Go through the following data and transcribe exactly the stretch of lines from the one holding "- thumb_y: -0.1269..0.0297" to the one holding "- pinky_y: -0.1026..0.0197", both included.
-- Dataset extract follows --
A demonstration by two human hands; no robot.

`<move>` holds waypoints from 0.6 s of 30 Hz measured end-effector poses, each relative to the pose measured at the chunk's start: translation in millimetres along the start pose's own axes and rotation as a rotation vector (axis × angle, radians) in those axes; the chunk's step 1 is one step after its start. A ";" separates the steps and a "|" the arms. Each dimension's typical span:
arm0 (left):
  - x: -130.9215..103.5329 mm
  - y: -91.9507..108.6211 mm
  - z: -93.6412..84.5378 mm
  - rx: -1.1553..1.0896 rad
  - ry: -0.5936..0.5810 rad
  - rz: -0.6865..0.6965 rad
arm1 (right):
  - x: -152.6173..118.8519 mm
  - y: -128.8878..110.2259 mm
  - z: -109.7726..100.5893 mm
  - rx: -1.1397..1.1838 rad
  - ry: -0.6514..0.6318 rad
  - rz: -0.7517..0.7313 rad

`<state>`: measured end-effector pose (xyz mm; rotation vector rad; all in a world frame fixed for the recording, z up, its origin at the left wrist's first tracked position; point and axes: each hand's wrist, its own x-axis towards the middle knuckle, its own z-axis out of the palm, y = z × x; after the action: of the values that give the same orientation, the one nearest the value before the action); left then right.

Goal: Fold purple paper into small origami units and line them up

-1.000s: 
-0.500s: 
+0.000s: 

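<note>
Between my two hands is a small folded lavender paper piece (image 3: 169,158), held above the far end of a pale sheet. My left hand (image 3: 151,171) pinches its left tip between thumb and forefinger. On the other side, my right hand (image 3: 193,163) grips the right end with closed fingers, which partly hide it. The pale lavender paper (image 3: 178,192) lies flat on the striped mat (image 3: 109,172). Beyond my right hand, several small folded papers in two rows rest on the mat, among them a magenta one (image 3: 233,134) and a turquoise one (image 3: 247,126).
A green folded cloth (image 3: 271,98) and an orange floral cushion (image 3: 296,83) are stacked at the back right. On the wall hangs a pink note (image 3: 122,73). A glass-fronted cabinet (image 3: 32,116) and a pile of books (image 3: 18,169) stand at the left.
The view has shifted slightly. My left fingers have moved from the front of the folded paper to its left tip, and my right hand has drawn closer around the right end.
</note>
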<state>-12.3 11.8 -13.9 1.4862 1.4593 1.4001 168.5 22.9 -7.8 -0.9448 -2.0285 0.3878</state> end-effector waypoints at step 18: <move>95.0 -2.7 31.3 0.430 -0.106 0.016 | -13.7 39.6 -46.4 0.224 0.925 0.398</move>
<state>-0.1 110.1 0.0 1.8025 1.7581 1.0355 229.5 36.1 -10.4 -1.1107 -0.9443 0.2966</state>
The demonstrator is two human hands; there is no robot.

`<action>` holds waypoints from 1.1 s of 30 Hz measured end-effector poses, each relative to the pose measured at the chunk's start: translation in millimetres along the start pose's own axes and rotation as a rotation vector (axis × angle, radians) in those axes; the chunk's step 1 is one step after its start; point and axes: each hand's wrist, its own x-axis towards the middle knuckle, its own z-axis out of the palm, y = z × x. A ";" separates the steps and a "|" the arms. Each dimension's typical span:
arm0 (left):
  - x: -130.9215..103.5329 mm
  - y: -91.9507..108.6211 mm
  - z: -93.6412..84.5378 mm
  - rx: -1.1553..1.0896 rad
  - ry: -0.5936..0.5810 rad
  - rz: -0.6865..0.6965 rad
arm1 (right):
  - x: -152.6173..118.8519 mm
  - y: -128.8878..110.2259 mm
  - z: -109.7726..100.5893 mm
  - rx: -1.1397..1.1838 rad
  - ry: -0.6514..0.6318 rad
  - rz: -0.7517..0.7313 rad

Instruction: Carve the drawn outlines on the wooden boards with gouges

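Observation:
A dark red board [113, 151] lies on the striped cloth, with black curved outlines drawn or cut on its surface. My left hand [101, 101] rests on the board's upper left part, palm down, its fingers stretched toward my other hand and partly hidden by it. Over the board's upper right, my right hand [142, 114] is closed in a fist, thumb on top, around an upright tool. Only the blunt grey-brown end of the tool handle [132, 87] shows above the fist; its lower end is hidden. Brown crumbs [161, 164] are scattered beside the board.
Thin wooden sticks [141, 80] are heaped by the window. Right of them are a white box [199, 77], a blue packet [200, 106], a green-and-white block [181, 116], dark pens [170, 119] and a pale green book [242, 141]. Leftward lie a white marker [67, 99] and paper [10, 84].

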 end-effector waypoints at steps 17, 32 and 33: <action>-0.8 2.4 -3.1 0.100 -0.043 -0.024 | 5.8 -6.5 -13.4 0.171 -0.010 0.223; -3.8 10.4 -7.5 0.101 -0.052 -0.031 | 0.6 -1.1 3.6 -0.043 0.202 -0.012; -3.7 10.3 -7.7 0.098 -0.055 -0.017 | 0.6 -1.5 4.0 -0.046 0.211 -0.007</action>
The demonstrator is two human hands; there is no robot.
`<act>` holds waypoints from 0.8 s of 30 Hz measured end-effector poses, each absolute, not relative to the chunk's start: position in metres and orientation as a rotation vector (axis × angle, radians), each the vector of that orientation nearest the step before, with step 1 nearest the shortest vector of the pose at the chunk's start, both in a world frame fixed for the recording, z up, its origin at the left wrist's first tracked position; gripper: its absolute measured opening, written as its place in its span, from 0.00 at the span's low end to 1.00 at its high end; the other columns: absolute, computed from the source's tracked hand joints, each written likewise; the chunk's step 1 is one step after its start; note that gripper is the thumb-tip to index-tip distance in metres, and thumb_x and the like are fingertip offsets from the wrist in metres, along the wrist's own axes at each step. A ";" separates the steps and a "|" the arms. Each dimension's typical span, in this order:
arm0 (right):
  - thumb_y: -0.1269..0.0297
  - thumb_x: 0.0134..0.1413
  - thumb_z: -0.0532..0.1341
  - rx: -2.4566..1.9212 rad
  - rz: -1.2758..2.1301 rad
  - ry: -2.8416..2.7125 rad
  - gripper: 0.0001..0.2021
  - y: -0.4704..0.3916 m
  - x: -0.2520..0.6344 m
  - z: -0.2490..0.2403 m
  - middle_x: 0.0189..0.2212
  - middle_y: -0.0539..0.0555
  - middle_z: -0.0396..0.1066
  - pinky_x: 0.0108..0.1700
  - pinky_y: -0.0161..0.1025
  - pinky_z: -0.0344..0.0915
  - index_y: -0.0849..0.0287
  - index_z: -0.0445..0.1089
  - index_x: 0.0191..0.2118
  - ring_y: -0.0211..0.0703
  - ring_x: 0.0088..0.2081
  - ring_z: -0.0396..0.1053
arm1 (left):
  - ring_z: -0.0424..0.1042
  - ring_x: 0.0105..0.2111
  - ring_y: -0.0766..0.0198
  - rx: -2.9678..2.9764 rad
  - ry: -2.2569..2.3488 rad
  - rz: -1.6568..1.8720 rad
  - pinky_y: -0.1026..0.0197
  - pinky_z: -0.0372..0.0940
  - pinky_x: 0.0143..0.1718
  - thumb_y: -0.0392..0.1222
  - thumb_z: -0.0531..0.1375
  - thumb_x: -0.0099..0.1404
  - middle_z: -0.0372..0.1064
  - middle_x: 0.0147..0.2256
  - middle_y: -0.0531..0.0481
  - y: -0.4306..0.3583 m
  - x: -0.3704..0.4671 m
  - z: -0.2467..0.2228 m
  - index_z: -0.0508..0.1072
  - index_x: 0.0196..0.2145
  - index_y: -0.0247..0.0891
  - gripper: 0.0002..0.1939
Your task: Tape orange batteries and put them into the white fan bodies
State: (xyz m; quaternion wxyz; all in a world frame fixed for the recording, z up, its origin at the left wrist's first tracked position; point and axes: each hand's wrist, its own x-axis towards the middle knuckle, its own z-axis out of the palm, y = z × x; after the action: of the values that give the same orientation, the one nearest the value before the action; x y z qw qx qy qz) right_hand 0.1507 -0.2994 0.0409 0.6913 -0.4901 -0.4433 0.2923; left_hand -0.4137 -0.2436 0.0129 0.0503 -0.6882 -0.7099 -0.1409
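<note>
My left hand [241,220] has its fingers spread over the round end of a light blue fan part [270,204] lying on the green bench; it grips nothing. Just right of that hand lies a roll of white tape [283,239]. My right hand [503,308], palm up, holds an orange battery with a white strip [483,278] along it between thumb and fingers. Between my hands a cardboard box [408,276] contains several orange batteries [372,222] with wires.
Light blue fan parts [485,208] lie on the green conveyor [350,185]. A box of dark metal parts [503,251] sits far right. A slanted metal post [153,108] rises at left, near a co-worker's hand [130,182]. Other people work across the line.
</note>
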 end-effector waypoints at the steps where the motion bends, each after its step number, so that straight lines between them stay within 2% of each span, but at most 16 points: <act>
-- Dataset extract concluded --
**Response box**
  - thumb_y: -0.1269..0.0297
  - thumb_x: 0.0134..0.1413
  - thumb_z: -0.0532..0.1341
  - rx: -2.4566..1.9212 rad
  - rz: -1.2758..2.1301 rad
  - ry: -2.8416..2.7125 rad
  - gripper: 0.0001..0.2021
  - y: -0.4704..0.3916 m
  - x: -0.2520..0.6344 m
  - z: -0.2490..0.2403 m
  - middle_x: 0.0189..0.2212
  - middle_y: -0.0539..0.0555
  - middle_z: -0.0396..0.1066
  - pinky_x: 0.0108..0.1700
  - pinky_y: -0.0161..0.1025
  - pinky_z: -0.0344..0.0915
  - index_y: -0.0849..0.0287
  - index_z: -0.0445..0.1089
  - index_x: 0.0191..0.2118
  - ring_y: -0.0211..0.0703
  - ring_x: 0.0088..0.2081
  - ring_z: -0.0396..0.1053
arm1 (left):
  - ring_z: -0.0424..0.1042
  - ring_x: 0.0105..0.2111
  - ring_y: -0.0766..0.0198
  - rx: -2.9678..2.9764 rad
  - ry: -2.2569..2.3488 rad
  - rz: -1.6568..1.8720 rad
  - pinky_y: -0.1026..0.0197

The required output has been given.